→ ABOUT THIS EXERCISE:
Look through the records below and give the number of lines holding the string "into", nothing more.

→ Entries taken from a collection:
__________

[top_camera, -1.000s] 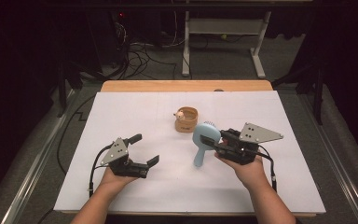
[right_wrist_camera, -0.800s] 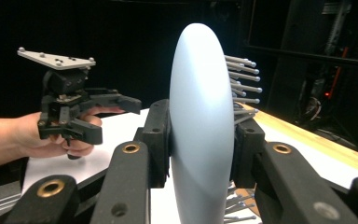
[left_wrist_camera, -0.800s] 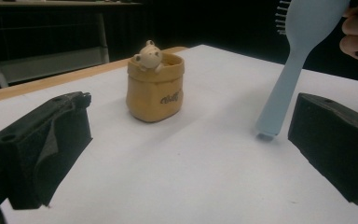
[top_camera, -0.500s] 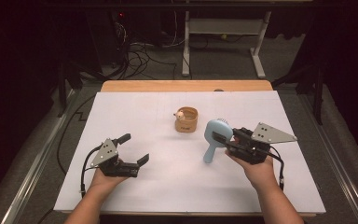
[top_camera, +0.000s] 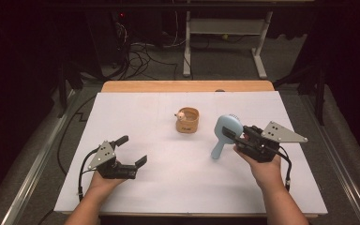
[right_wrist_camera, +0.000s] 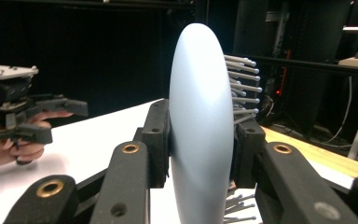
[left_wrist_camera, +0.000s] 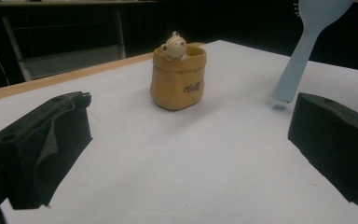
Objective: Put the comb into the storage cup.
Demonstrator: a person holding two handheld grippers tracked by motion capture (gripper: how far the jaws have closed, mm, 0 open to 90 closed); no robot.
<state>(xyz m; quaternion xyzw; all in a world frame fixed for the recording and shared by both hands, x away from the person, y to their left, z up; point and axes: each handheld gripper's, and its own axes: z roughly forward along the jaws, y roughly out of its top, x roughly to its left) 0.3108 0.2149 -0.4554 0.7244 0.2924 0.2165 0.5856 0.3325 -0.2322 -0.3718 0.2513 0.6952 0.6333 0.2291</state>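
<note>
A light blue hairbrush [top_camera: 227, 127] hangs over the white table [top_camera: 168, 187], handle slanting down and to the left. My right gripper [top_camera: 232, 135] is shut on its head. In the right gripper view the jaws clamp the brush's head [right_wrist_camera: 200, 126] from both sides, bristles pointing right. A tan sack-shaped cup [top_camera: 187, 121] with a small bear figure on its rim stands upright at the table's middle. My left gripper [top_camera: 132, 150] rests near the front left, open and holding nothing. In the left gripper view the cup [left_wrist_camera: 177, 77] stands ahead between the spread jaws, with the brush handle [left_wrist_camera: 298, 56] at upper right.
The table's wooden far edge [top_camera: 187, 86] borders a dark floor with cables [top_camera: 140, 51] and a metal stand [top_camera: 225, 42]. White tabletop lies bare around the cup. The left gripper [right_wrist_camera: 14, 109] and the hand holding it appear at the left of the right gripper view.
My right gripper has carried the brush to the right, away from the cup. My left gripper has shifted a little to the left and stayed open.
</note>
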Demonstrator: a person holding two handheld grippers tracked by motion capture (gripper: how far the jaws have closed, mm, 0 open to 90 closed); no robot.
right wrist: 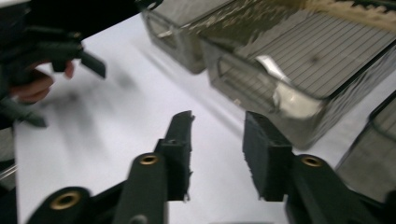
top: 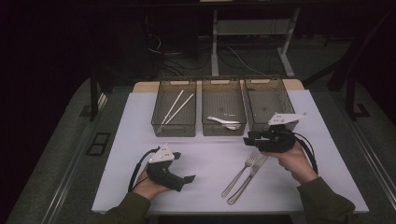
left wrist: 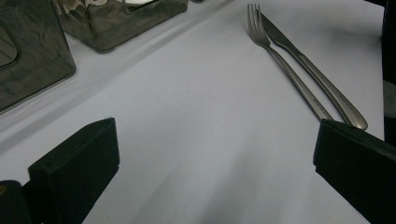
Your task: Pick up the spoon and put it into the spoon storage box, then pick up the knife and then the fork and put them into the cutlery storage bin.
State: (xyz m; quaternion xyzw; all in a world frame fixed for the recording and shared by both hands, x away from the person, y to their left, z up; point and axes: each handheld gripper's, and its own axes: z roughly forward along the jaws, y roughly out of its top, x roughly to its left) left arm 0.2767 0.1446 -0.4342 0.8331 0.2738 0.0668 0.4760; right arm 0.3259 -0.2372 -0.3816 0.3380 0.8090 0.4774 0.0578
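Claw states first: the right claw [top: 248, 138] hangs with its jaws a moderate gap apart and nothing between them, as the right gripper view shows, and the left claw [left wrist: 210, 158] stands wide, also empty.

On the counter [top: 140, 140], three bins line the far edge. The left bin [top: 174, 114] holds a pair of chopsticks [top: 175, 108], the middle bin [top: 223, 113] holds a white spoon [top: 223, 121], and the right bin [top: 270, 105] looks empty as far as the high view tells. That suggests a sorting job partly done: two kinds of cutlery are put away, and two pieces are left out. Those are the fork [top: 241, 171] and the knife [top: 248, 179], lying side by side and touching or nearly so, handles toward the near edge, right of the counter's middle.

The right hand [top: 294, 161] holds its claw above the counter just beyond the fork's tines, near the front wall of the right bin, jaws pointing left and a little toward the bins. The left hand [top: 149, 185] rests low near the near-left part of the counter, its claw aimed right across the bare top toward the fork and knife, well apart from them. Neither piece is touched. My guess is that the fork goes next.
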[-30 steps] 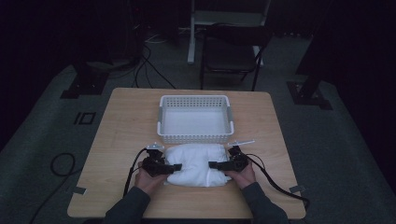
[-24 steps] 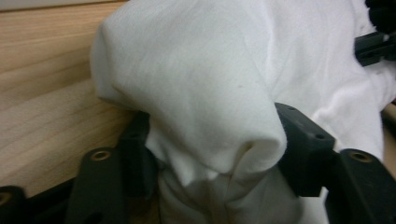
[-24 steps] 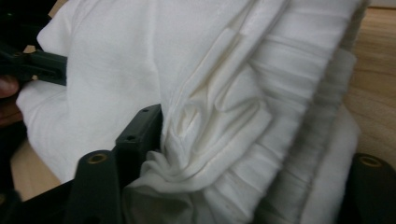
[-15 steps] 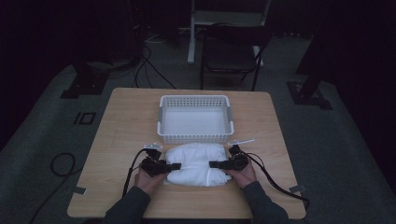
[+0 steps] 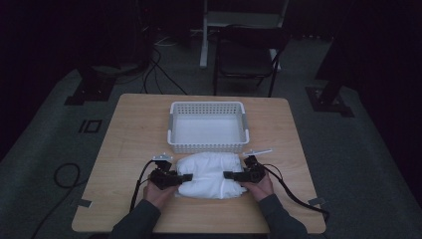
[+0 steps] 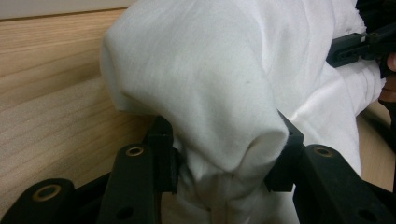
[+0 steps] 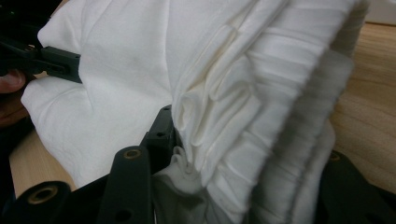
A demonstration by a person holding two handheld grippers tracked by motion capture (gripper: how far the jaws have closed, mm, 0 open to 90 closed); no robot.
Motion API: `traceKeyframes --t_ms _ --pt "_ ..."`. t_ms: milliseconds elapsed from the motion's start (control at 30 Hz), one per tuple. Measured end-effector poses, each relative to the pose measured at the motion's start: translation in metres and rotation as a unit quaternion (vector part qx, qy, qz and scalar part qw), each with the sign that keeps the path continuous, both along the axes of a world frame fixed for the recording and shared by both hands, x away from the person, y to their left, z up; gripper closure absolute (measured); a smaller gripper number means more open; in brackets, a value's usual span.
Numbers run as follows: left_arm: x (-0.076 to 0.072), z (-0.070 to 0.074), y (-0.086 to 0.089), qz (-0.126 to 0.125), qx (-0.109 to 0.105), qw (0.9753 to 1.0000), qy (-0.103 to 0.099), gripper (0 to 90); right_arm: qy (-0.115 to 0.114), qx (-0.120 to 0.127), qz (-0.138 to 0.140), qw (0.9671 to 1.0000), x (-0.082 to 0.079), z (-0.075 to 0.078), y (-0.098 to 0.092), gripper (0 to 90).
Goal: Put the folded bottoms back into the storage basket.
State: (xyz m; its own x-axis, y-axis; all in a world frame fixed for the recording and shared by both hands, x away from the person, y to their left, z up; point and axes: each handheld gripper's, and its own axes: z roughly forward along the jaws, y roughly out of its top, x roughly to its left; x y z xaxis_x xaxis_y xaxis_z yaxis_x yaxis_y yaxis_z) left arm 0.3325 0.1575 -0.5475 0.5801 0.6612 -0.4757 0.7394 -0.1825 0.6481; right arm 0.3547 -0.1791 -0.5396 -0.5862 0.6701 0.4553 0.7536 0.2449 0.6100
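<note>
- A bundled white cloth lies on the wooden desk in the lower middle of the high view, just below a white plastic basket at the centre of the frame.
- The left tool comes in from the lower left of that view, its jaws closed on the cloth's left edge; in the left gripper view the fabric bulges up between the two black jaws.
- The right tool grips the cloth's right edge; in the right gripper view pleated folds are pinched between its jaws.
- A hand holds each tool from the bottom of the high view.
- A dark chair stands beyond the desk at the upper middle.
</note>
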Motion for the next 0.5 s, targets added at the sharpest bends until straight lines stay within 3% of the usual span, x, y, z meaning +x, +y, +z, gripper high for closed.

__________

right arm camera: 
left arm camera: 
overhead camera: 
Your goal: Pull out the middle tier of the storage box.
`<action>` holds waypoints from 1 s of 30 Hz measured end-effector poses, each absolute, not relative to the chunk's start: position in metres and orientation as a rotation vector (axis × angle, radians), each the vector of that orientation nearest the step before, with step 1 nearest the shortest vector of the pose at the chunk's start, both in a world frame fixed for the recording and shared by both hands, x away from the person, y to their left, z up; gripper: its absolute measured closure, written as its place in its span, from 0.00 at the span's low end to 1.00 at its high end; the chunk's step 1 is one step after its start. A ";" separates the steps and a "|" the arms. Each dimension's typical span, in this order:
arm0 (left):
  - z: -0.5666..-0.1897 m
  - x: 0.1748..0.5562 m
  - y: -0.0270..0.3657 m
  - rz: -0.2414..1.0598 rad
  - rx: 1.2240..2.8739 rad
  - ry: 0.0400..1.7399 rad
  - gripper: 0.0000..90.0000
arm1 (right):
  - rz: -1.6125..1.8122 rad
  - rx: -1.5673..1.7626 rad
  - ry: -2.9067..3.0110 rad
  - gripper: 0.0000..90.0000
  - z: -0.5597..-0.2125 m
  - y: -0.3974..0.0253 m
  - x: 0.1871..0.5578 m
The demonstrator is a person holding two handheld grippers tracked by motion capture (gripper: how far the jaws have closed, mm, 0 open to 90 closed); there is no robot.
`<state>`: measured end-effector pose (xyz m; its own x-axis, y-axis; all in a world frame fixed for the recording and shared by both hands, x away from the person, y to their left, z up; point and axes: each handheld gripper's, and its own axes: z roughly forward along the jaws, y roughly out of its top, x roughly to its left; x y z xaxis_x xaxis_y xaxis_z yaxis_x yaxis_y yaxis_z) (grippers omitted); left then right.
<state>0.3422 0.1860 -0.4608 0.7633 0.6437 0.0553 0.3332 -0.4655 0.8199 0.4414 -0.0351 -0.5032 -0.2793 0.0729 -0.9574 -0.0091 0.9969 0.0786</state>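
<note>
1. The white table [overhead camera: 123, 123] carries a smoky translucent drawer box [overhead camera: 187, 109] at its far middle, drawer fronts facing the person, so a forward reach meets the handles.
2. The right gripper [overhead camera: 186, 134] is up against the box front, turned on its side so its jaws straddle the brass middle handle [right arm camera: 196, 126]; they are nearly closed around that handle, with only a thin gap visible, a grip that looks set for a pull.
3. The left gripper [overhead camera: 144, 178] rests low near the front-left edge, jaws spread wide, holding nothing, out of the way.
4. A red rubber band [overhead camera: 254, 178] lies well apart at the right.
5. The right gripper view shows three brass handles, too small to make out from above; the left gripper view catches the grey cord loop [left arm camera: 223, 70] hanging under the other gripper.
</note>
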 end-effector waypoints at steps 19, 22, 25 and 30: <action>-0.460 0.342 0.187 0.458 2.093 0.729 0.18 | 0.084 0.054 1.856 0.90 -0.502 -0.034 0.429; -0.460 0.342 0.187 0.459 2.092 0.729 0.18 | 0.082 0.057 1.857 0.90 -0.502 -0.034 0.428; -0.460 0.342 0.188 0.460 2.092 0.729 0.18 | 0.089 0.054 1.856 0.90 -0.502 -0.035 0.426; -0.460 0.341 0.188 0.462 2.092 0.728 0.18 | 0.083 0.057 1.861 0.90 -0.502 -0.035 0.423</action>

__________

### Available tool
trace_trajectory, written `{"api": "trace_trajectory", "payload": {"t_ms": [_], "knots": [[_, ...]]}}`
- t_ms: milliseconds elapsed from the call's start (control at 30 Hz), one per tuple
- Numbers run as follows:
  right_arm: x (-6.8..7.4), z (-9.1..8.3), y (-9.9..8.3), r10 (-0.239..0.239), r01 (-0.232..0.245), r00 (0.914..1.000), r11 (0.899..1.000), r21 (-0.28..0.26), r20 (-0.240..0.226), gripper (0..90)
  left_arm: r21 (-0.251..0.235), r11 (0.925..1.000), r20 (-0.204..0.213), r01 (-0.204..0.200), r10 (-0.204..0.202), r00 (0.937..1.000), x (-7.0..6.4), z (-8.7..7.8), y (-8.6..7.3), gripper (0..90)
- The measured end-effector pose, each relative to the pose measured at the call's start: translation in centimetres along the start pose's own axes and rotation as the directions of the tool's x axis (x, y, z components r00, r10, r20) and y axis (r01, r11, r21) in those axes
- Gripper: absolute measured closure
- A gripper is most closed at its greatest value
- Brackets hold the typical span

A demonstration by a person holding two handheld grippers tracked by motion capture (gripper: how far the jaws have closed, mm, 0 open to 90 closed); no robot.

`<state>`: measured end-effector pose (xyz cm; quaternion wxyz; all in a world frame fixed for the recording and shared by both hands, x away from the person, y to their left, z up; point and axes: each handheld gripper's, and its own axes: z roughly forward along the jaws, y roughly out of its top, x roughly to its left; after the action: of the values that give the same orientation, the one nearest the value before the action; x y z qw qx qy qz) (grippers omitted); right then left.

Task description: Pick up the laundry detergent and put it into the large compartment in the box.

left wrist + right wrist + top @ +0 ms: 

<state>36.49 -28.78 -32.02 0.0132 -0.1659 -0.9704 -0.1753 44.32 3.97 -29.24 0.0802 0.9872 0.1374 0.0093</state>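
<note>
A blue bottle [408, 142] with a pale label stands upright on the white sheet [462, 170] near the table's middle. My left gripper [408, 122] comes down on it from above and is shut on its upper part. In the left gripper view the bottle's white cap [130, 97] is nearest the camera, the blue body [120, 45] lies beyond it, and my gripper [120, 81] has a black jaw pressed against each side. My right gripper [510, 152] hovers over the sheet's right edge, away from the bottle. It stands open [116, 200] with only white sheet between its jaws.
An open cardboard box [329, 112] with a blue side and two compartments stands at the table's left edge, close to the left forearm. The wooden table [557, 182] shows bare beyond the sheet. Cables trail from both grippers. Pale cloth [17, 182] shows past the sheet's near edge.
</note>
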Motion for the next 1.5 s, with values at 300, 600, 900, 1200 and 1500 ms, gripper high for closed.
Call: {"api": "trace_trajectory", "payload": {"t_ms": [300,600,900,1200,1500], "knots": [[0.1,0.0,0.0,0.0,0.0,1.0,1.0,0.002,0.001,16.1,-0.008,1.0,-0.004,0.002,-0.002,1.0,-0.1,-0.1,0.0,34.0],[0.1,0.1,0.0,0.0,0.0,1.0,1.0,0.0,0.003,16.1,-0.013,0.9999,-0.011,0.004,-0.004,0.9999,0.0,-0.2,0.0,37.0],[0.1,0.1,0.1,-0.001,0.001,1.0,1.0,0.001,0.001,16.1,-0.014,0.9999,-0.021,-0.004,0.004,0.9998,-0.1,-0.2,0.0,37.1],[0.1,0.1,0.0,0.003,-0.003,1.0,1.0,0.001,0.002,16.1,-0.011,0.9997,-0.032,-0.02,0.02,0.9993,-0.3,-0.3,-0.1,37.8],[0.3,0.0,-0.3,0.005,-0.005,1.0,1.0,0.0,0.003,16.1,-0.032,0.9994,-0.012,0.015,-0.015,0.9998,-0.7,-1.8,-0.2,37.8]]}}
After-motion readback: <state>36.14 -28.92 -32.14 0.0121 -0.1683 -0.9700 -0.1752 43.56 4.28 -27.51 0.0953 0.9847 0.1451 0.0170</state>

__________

→ TASK RESPONSE:
4